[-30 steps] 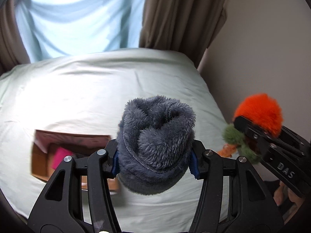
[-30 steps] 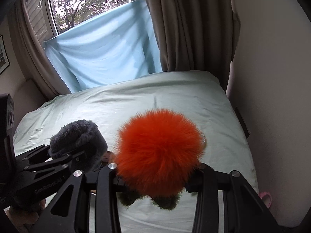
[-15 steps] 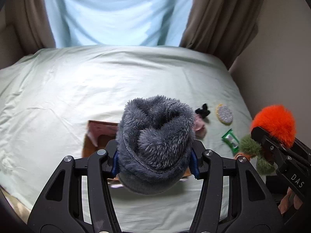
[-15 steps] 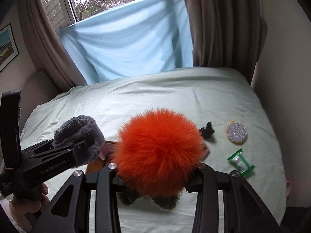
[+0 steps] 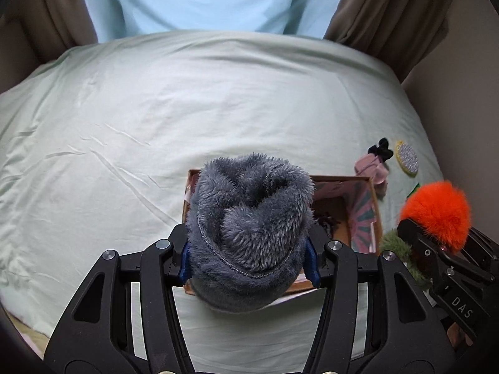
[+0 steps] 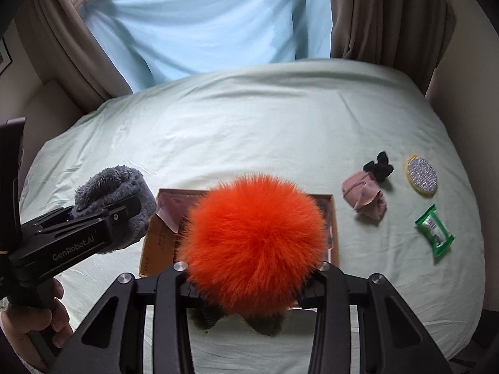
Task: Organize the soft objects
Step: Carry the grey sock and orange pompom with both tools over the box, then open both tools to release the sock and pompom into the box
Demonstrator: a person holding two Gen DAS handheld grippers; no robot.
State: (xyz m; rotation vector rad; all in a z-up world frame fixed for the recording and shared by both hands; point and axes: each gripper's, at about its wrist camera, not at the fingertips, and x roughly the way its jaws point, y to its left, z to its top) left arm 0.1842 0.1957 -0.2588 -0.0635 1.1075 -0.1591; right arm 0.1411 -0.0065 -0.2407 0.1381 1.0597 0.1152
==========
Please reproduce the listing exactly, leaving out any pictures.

[-30 steps] 
[-30 steps] 
[-15 steps] 
[-15 steps] 
[+0 steps] 
[+0 steps] 
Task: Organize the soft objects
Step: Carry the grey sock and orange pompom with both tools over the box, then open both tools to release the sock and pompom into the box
Demonstrator: a person holding two Gen DAS handheld grippers; no robot.
State: (xyz m; rotation vector rad; all in a z-up world frame fixed for the recording and shared by both hands; point and axes: each gripper's, at about its wrist camera, not at the fingertips, and x roughly the way its jaws point, y to its left, z to its top) left arm 0.1842 0.1957 -0.2588 -0.0635 1.1075 -0.1591; right arm 0.1411 -0.0065 -0.2407 0.1381 1.0597 0.1152

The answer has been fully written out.